Brasileira presa nos EUA diz que chefe assassinou esposa para ficar com ela
SÃO PAULO, SP (UOL/FOLHAPRESS) - A au pair brasileira Juliana Magalhães, 23, presa em 2023 nos Estados Unidos por suspeita de envolvimento no assassinato da própria patroa, afirmou à Justiça que seu chefe tramou a morte da própria esposa para viver um romance com ela.
Brasileira falou sobre o crime em testemunho à justiça americana nesta quarta-feira (14). Após meses de silêncio sobre o caso, ela disse que decidiu contar o que houve por não poder mais conviver com "a vergonha, culpa e tristeza". As informações são do canal CBS News.
Ela contou que o assassinato de Christine Banfield foi planejado por meses com ajuda do chefe, Brendan Banfield, que era agente do FBI. Os dois teriam pensado em álibis e nas versões que dariam sobre o crime antes de cometê-lo.

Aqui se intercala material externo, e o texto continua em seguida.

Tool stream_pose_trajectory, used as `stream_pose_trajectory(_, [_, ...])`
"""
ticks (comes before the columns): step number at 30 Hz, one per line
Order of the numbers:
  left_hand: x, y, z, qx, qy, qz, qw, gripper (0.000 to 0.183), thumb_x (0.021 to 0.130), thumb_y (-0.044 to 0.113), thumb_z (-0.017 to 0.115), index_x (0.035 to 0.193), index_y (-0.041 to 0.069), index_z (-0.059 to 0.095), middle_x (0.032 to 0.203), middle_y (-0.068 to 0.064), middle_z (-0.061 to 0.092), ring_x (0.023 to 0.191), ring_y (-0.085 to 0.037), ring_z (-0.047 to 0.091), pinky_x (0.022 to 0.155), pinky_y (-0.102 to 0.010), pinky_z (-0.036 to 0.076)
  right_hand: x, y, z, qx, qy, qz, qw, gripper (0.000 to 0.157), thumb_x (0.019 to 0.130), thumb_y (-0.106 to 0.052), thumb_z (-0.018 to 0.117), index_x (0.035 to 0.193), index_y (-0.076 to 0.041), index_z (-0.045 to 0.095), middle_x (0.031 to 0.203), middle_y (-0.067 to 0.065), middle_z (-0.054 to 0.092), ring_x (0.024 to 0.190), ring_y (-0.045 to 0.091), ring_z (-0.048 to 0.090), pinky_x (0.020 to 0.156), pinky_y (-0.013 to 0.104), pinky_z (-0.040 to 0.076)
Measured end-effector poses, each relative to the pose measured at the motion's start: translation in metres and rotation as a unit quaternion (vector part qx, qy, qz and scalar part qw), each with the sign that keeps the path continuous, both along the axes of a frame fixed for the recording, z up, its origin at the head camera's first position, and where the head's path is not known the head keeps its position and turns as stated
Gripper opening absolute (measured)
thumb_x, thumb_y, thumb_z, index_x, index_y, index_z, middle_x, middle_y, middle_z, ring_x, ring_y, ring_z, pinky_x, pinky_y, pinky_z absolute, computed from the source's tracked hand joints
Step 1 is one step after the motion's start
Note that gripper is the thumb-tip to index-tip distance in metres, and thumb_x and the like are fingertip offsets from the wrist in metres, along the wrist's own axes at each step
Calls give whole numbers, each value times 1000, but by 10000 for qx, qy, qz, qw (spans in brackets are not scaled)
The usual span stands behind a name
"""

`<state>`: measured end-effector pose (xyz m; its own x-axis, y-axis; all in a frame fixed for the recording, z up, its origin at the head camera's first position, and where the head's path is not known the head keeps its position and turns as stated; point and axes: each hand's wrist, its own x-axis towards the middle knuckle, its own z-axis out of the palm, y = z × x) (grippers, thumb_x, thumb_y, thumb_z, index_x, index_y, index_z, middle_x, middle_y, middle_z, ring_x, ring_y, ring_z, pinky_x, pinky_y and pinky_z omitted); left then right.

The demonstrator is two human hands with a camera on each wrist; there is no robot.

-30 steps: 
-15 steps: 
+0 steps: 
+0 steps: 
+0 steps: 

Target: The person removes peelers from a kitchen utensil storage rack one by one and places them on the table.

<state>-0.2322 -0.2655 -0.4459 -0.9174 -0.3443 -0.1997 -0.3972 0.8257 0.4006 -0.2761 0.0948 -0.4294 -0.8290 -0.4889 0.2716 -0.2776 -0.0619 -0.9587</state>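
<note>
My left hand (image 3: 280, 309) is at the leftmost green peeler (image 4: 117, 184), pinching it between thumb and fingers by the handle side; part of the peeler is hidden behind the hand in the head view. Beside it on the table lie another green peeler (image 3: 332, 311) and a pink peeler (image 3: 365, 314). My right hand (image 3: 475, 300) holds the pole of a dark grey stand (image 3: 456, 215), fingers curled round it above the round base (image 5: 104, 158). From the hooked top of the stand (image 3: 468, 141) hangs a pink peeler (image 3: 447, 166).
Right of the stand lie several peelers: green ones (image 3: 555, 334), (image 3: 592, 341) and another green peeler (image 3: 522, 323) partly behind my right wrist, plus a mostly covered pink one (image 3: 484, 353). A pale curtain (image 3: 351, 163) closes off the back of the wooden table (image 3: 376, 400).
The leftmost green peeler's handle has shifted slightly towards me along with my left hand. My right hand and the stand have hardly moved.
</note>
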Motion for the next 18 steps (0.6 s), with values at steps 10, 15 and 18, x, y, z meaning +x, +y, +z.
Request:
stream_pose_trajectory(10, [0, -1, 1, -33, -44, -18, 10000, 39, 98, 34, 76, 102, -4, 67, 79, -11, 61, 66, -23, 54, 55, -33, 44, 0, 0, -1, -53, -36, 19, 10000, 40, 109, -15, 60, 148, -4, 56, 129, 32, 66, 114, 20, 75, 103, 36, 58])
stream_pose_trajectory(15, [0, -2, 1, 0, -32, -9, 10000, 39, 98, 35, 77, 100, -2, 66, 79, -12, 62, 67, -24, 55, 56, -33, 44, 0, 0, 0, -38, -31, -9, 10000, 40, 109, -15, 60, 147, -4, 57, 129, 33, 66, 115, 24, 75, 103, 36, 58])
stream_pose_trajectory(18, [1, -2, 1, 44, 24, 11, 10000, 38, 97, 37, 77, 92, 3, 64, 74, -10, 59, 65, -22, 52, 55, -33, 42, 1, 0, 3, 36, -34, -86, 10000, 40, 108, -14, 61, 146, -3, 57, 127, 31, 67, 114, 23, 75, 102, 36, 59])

Junto a Brendan, Juliana teria criado um perfil se passando por Christine em uma rede social para atrair um homem para a casa dela. A rede social em questão era específica para fetiches sexuais e, com o perfil em nome da vítima, o americano e a brasileira teriam chamado um homem para realizar "uma fantasia de estupro" com Christine.
Brendan teria deixado a porta da casa destrancada para que o "convidado" de Christine chegasse, segundo o depoimento de Juliana. Quando o homem chegou e passou a violentar a mulher, o marido dela atirou nele e, em seguida, esfaqueou a esposa, disse a au pair em depoimento.

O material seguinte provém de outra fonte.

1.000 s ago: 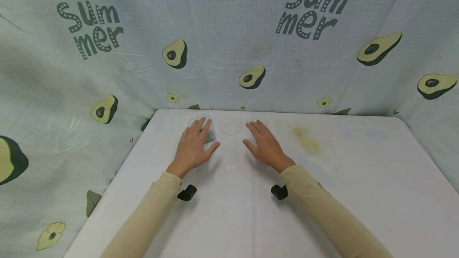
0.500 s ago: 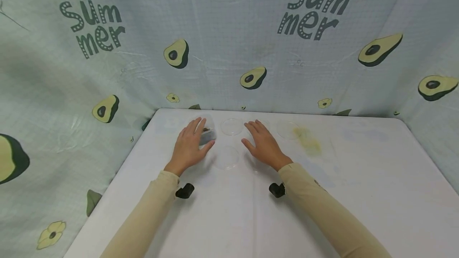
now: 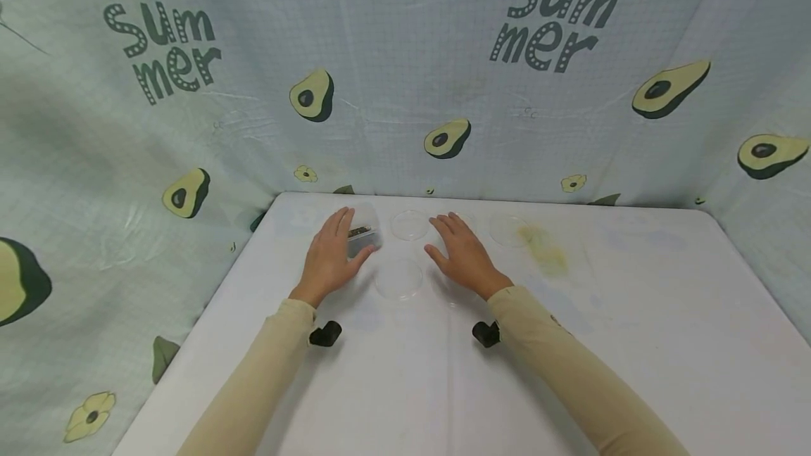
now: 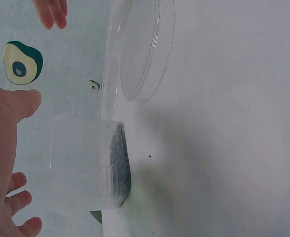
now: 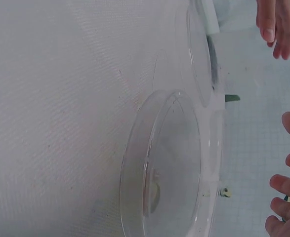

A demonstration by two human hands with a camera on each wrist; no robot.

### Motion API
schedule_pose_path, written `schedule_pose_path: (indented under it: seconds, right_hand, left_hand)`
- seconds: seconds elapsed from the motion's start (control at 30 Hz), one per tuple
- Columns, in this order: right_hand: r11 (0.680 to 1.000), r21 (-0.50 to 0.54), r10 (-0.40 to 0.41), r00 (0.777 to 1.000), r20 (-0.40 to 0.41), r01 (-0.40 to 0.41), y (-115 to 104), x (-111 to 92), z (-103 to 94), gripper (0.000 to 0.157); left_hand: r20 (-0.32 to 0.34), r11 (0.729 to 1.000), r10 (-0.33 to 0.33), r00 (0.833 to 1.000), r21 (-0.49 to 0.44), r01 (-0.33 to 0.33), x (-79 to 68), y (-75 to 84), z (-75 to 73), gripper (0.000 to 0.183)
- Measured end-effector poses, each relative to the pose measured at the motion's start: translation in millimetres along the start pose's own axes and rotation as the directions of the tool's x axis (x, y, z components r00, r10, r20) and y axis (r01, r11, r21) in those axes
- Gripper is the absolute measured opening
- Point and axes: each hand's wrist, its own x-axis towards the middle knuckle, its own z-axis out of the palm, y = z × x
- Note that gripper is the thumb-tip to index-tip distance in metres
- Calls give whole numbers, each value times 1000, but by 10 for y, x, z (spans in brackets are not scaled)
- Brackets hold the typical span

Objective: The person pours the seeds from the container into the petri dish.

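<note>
My left hand (image 3: 331,257) is held with straight fingers and a spread thumb, partly covering a clear plastic container (image 3: 366,241). In the left wrist view the container (image 4: 75,163) has dark grey matter (image 4: 119,165) at its bottom, and my fingers are near its upper part; I see no grip. Some brownish-gold bits (image 3: 359,231) show in it from above. My right hand (image 3: 467,259) hovers with relaxed fingers above clear round dishes, holding nothing. One shallow dish (image 5: 135,168) stands beneath it in the right wrist view. Another clear dish (image 3: 398,279) lies between the hands.
Further clear round dishes stand at the back, one in the middle (image 3: 409,224) and one to the right (image 3: 505,229). A yellow stain (image 3: 542,248) marks the white table (image 3: 405,393). A printed avocado curtain (image 3: 380,55) hangs behind and at both sides.
My left hand has shifted slightly left and toward me, uncovering more of the container and its contents. The right hand has drifted a little left.
</note>
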Motion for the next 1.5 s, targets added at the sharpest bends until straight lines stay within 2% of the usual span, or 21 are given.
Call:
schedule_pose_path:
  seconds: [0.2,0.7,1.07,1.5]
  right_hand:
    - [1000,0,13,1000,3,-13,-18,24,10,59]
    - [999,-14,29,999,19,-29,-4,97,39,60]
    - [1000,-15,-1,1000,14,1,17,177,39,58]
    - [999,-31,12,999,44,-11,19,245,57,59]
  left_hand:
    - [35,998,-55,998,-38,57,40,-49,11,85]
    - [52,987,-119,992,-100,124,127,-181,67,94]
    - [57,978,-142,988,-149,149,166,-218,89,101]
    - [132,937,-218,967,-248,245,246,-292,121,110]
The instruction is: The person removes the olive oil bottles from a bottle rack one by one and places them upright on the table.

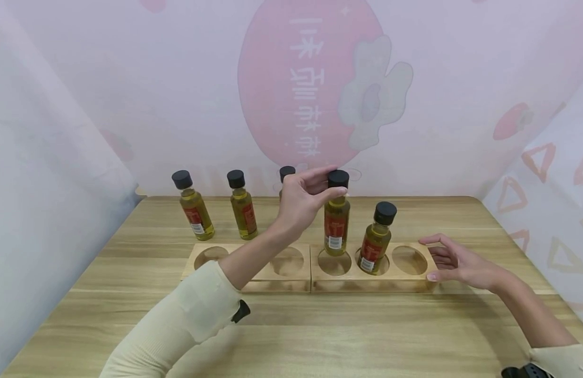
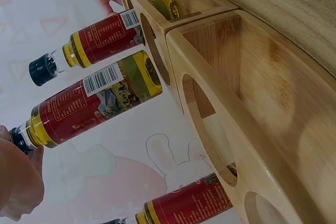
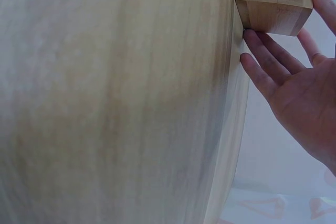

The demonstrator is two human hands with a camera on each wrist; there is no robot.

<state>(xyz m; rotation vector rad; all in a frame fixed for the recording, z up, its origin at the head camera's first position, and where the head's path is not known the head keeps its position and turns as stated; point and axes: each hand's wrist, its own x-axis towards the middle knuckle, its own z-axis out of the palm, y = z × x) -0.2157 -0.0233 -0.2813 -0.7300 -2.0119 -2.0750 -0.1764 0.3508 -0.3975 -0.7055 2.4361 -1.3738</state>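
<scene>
Black-capped bottle (image 1: 336, 228) in left hand (image 1: 301, 202), right hand (image 1: 464, 263) around end of rack (image 1: 355, 275)

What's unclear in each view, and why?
Head: left hand hides most of rightmost rear oil bottle.
Head: left forearm covers middle hole of left wooden rack.
Head: held oil bottle carries print too small to read.
Left wrist: left edge crops left hand.
Right wrist: top edge crops right wooden rack.
</scene>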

Após o crime, Juliana ligou para a polícia para informar que a chefe estava sangrando e tinha sido esfaqueada por um homem. Durante a ligação, Brendan pegou o telefone, se apresentou como agente do FBI e disse que tinha matado o suspeito de esfaquear a esposa. A gravação da chamada foi tocada durante o julgamento.
Novo testemunho da au pair pode piorar situação judicial do ex-chefe dela, que se declarou inocente sobre o crime. Se condenado por tramar a morte da esposa, ele pode enfrentar a prisão perpétua.
RELEMBRE O CASO
Chefe de Juliana foi morta com um homem no condado de Fairfax, na Virginia, em fevereiro de 2024. As vítimas do crime foram identificadas como Joseph Ryan, 39, e Christine Banfield, 37. Ela foi socorrida com vida, mas morreu no hospital em seguida.

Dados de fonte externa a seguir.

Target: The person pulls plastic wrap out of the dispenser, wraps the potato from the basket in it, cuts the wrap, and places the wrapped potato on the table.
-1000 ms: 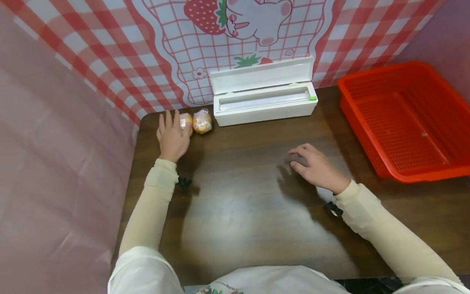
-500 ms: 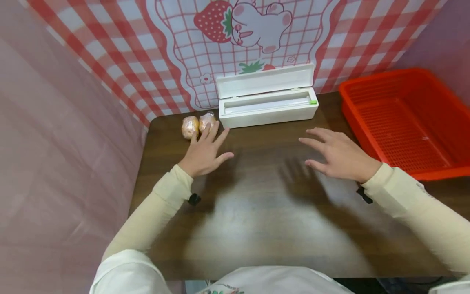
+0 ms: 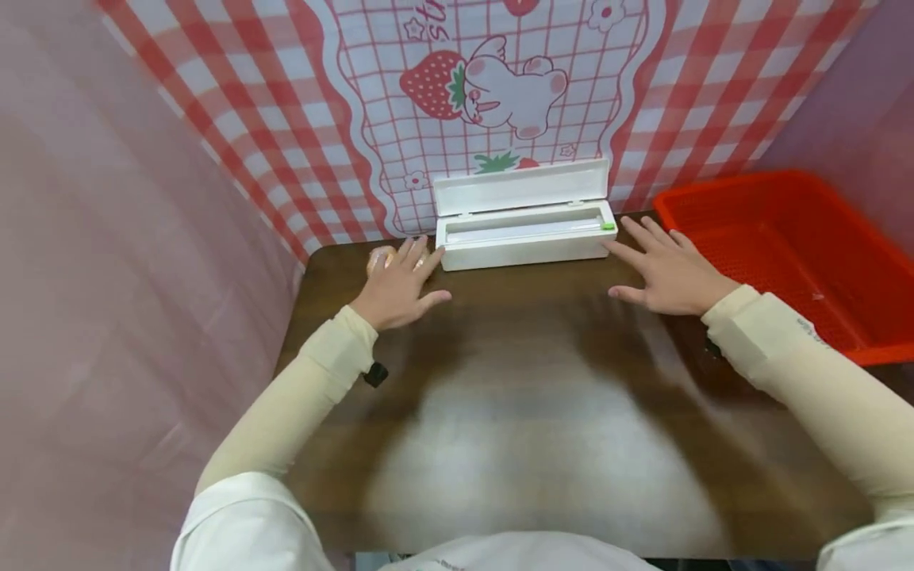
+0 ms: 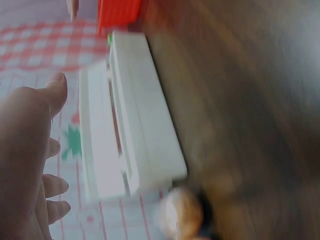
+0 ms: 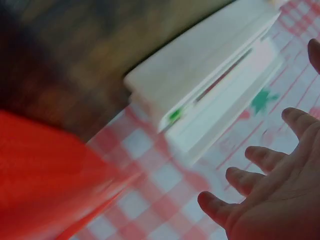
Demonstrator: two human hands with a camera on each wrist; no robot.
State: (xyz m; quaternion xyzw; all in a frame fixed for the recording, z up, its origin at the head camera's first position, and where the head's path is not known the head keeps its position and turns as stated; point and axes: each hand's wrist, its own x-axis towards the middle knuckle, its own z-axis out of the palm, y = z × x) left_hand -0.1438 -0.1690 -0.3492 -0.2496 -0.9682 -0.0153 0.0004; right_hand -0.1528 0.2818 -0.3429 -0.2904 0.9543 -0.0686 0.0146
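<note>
A long white box (image 3: 528, 252) with its lid raised stands at the back of the table; a clear-white roll (image 3: 524, 232) lies inside, and a green tab (image 3: 608, 226) sits at its right end. My left hand (image 3: 396, 289) is spread near the box's left end, fingers straight and holding nothing. It partly covers two plastic-wrapped orange-yellow round items (image 3: 381, 257), one of which shows in the left wrist view as a wrapped ball (image 4: 181, 214). At the box's right end my right hand (image 3: 671, 274) is spread, fingers extended, holding nothing.
A red plastic basket (image 3: 793, 238) stands on the right side of the table, close by the right hand. Behind the box hangs a red-and-white checked cloth (image 3: 286, 103) with a strawberry print. A pink curtain (image 3: 143, 317) borders the left side.
The left hand has moved right, away from beside the wrapped items to partly over them. My right hand has opened out and moved forward and right. The view has tilted up.
</note>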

Juliana morava na casa onde o crime aconteceu e foi babá da família por dois anos antes de ser presa. Ela estava em um programa de intercâmbio e cuidava da filha da mulher que morreu. A mansão onde ela morava era avaliada em US$ 1 milhão (mais de R$ 5 milhões).
Pai da família, o chefe de Juliana assumiu crime, mas voltou atrás. A princípio, Brandon Robert, disse em um telefonema à polícia, que matou o homem desconhecido depois que ele invadiu sua casa e feriu sua esposa. Posteriormente, ele, que é agente do FBI, negou a confissão.
Investigação durou sete meses até que a polícia concluísse, ainda em 2023, que Juliana atirou em Joseph, prendendo-a. A princípio, a morte de Christine foi tratada como um mistério, mas, durante depoimento em 2026, ela afirmou que Brandon teria assassinado a esposa a facadas.
Juliana foi acusada de homicídio de segundo grau, levada ao centro de detenção e não tem direito a fiança. A mãe dela, que mora no Brasil, disse, na época do crime, que a filha tinha agido por legítima defesa após um desconhecido invadir a casa.